I was in a similar situation. I got the N55 and added the PPK. May be missing out on a little power, but we know the N55 is rock solid.


----------



## galooticus (Mar 8, 2016)

It's not mentioned in the story, but the production schedule also shows the M235i continuing for MY2017, meaning no M240i this summer, correct?

How reliable is this production schedule, and when might the next round of information be available for MY2017 cars?


----------



## Ninong (May 20, 2014)

galooticus said:


> It's not mentioned in the story, but the production schedule also shows the M235i continuing for MY2017, meaning no M240i this summer, correct?
> 
> How reliable is this production schedule, and when might the next round of information be available for MY2017 cars?
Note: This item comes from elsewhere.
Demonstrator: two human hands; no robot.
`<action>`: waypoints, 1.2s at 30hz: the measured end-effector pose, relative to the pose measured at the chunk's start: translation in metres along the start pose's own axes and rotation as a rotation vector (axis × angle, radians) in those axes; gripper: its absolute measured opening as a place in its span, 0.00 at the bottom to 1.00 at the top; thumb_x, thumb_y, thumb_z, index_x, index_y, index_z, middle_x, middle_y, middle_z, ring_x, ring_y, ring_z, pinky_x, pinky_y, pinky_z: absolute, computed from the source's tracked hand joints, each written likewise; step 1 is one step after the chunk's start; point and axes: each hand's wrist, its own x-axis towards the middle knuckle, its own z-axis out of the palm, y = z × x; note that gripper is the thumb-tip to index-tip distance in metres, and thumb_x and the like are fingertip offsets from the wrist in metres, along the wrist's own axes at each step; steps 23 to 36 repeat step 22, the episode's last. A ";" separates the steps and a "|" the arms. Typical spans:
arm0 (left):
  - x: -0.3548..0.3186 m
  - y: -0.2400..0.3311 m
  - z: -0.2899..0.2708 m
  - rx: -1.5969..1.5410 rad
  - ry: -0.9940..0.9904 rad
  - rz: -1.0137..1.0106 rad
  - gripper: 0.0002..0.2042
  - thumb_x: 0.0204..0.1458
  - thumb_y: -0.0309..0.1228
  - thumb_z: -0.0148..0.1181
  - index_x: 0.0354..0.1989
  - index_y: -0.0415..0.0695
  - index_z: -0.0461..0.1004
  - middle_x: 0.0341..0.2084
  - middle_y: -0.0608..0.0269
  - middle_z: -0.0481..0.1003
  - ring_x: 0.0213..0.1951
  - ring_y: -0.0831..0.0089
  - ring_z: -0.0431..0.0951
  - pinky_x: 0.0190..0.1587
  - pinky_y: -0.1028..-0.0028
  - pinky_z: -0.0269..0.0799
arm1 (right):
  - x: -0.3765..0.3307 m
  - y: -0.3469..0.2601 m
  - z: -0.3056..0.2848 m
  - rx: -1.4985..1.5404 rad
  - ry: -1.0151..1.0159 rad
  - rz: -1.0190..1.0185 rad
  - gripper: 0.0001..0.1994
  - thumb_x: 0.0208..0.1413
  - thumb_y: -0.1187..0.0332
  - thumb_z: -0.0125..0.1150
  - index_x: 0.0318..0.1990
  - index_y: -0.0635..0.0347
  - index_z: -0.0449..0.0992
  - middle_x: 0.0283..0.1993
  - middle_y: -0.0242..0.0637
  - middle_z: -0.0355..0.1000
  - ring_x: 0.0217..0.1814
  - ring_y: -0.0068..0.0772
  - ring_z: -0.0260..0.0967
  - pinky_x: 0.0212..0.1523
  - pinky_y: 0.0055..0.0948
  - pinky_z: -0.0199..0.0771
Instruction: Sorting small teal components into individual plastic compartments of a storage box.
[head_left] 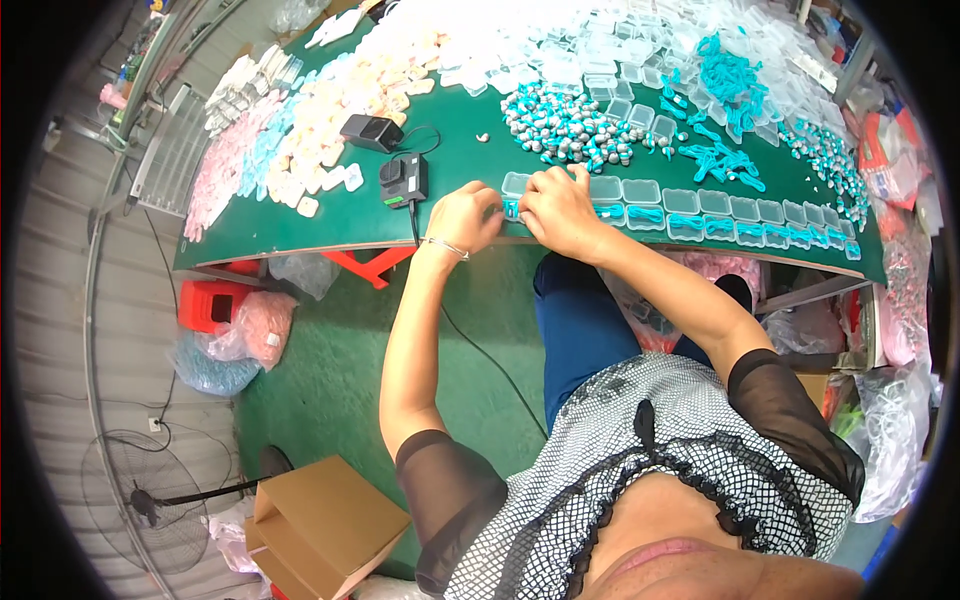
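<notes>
At the front edge of the green table, my left hand (465, 218) curls its fingers against the left side of a small clear plastic box (511, 211) with something blue in it. My right hand (560, 210) grips the same box from the right, thumb and fingertips bent over it. The fingers partly hide the box. To the right runs a row of open clear boxes (684, 227), lids folded back, with bright blue cords (645, 214) lying in them. Beyond my right hand lies a heap of small silver-and-blue pieces (570, 125).
Blue cord bundles (722, 165) and piles of clear boxes (620, 40) cover the far right of the table (350, 220). Pale orange and pink pieces (225, 165) spread at left. Two black devices (403, 178) with a cable stand near my left hand. Below are a cardboard box (335, 520) and a fan (145, 500).
</notes>
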 end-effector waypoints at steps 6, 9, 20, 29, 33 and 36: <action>0.035 -0.023 0.015 -0.038 0.162 -0.120 0.06 0.41 0.28 0.59 0.30 0.47 0.76 0.28 0.59 0.75 0.32 0.57 0.76 0.35 0.63 0.71 | -0.005 0.001 -0.030 0.133 0.095 -0.040 0.03 0.44 0.69 0.61 0.29 0.51 0.77 0.35 0.29 0.68 0.43 0.33 0.64 0.50 0.48 0.52; 0.070 -0.038 0.030 -0.029 0.234 -0.088 0.10 0.41 0.28 0.62 0.34 0.45 0.77 0.28 0.60 0.77 0.24 0.67 0.76 0.30 0.70 0.72 | -0.012 0.009 -0.054 0.161 0.082 -0.049 0.03 0.45 0.70 0.60 0.29 0.51 0.76 0.33 0.28 0.69 0.41 0.32 0.65 0.50 0.44 0.53; 0.130 -0.041 0.059 -0.053 0.182 -0.092 0.11 0.37 0.35 0.65 0.30 0.43 0.79 0.31 0.51 0.75 0.38 0.55 0.76 0.44 0.62 0.70 | -0.082 0.082 -0.150 0.063 0.063 0.163 0.03 0.47 0.72 0.57 0.31 0.56 0.75 0.31 0.30 0.72 0.38 0.32 0.68 0.48 0.35 0.55; 0.149 -0.038 0.065 -0.067 0.184 -0.004 0.11 0.36 0.34 0.66 0.30 0.44 0.79 0.36 0.47 0.76 0.43 0.57 0.76 0.51 0.61 0.68 | -0.096 0.102 -0.162 0.033 0.069 0.244 0.04 0.48 0.68 0.58 0.30 0.54 0.76 0.30 0.32 0.72 0.38 0.35 0.70 0.45 0.39 0.58; 0.149 -0.038 0.065 -0.067 0.184 -0.004 0.11 0.36 0.34 0.66 0.30 0.44 0.79 0.36 0.47 0.76 0.43 0.57 0.76 0.51 0.61 0.68 | -0.096 0.102 -0.162 0.033 0.069 0.244 0.04 0.48 0.68 0.58 0.30 0.54 0.76 0.30 0.32 0.72 0.38 0.35 0.70 0.45 0.39 0.58; 0.149 -0.038 0.065 -0.067 0.184 -0.004 0.11 0.36 0.34 0.66 0.30 0.44 0.79 0.36 0.47 0.76 0.43 0.57 0.76 0.51 0.61 0.68 | -0.096 0.102 -0.162 0.033 0.069 0.244 0.04 0.48 0.68 0.58 0.30 0.54 0.76 0.30 0.32 0.72 0.38 0.35 0.70 0.45 0.39 0.58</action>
That's the $64,000 question. They keep changing the production schedule. Originally the 440i was supposed to have an SOP of March 2016. Then they changed that to July 2016. Then they changed that to "we don't know when we're going to be able to say when we will start selling the 440i in the U.S."


----------



## tim330i (Dec 18, 2001)

galooticus said:


> How reliable is this production schedule


This is what was sent to dealers, so it is 100% reliable. BMW doesn't like to give their dealers information that won't be correct in a few months. As many people know some dealers aren't up to date on the easy stuff so BMW NA isn't going to try and confuse them with multiple production schedules. Also if BMW didn't want to spill the beans about a future model they would have just left it off the production list, like they've done with the G30 5 Series.

There will be an updated schedule, but we just don't know when and what it will contain.

Tim


----------



## HollywoodRich (Jan 24, 2016)

How do we find the earliest order dates?

If SOP is 7/16 for the 5 GT.. when can it be ordered?


----------



## tim330i (Dec 18, 2001)

I would think dealerships would get allocation slots just before production starts.


----------



## mcb220 (Mar 28, 2016)

Bumping to see if there is any further information from anyone in the know about this! -28i or -30i for MY2017?


----------



## rakusak (Feb 24, 2016)

Hi all! Fairly new member here...

Trying to plan out the path to getting a 2017 F80 and understanding that SOP is 7/16 and EOP is 6/17. Can anyone clarify if that mean I will need to order my car by 6/17 or actually order it much earlier as they will not be building MY2017 after 6/17.

I know its a bit a way away but trying to work backwards and make a dream come true.

Thanks,
Rak


----------



## ctorrey (Mar 17, 2007)

I noticed there isn't any information about EOP for MY17. Is that something that is determined at a later date?


----------



## tim330i (Dec 18, 2001)

BMW may have chanced their policy to keep that information closer to the chest as it affects when people buy cars.


----------



## rakusak (Feb 24, 2016)

Understood. I suppose my question would also be relevant to this year: "what is the last day a MY2016 F80 could have been ordered for ED?"


----------



## tim330i (Dec 18, 2001)

I would guess early June but this is a question that could get better answered in a new thread in the ask a BMW dealer forum.

Tim


----------